After a Dusseldorf complaint against Samsung over Android's prediction of remaining battery runtime and a couple of Munich standard-essential patent (SEP) complaints against car makers Nissan and Fiat Chrysler, there's also news--even two distinct items--from the Mannheim Regional Court:
As expected, Deutsche Telekom's so-called antitrust complaint against IPCom was thrown out on Tuesday. I attended the trial last year and there were any number of reasons to reach that conclusion as a matter of law, and the factual allegations--some of which seemed implausible--weren't even reached.
IPCom congratulated its outside legal team. The lead trial counsel was Quinn Emanuel's Jérôme Kommer, and one of the attorneys who represented IPCom in its infringement actions, Hengeler Mueller's Dr. Wolfgang Kellenter, also contributed to the effort.

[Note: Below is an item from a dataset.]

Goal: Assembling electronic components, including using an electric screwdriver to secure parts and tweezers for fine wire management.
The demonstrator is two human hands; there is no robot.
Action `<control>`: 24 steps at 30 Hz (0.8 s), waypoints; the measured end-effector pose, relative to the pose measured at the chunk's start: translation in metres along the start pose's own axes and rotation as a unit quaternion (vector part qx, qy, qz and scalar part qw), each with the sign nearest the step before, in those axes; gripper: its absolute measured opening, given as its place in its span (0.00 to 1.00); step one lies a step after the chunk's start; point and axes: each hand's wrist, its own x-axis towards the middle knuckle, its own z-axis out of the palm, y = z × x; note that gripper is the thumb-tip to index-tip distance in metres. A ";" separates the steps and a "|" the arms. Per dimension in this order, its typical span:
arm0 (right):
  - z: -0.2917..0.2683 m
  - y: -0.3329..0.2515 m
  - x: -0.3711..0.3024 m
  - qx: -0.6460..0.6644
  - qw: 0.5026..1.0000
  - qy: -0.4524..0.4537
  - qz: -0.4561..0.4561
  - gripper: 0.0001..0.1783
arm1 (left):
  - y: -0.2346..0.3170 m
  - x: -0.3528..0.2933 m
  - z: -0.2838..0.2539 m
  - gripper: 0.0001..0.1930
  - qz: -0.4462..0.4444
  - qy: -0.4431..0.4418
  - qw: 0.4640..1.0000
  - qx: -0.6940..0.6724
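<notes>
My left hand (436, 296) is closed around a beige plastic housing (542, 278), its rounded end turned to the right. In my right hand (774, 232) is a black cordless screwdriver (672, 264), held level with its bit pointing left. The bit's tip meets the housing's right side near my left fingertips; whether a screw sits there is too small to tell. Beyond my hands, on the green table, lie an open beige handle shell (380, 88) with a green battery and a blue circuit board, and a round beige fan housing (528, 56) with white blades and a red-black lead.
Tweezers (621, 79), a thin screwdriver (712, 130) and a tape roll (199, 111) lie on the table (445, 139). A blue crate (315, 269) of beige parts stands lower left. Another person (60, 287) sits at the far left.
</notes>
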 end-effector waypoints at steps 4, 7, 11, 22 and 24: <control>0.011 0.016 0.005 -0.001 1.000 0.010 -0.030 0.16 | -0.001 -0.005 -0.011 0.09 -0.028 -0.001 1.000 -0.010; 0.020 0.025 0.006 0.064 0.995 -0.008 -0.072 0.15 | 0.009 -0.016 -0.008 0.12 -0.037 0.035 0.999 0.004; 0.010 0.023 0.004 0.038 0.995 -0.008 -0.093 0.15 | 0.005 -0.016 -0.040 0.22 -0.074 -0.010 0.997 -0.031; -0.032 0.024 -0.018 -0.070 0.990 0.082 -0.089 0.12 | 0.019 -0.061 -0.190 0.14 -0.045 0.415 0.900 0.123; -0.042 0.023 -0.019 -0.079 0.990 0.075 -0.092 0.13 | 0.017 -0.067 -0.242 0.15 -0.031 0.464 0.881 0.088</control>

Given that the parties had settled a U.S. patent infringement case (in which the defendant was Deutsche Telekom subsidiary Sprint) but not this case, it's a given that Deutsche Telekom will appeal. It's what a deep-pocketed large corporation can afford, even if only to delay the inevitable, which is the definitive disposition of the case. This is a dead lawsuit walking, but until it's res iudicata, IPCom will have to live with the totally theoretical risk it poses.
Presumably the appeal will be heard by the Karlsruhe Higher Regional Court's Sixth Civil Senate under Presiding Judge Andreas Voss ("Voß" in German). I remember him and his sense of humor from his days on the Mannheim court, and the case is laughable. The appellate hearing should have great entertainment value.
Also on Tuesday, the same division of the court--the Second Civil Chamber und Presiding Judge Dr. Holger Kircher--heard a Nokia v. OPPO non-SEP case. The patent-in-suit's "teaching" boils down to this: if there's a WiFi network that broadcasts messages so you know it's available, don't broadcast your own message to ask whether it is around. Nokia undoubtedly makes legitimate inventions all the time, but this isn't one of them. It's a typical "German gamble" hoping that an injunction will issue and become enforceable during the injunction gap, i.e., before the patent gets invalidated.
I don't know what happened at the trial, but it's interesting that the subsequent decision will be announced on June 21. Three weeks from trial to ruling is unusually short for German patent infringement cases; the median is probably somewhere between six and eight weeks. But the patent is extremely simple (which is also reflected--though not conclusively evidenced--by the fact that it's only a nine-page document). So whichever way the court may want to decide the case, it won't be a lot of work compared to the average patent infringement ruling.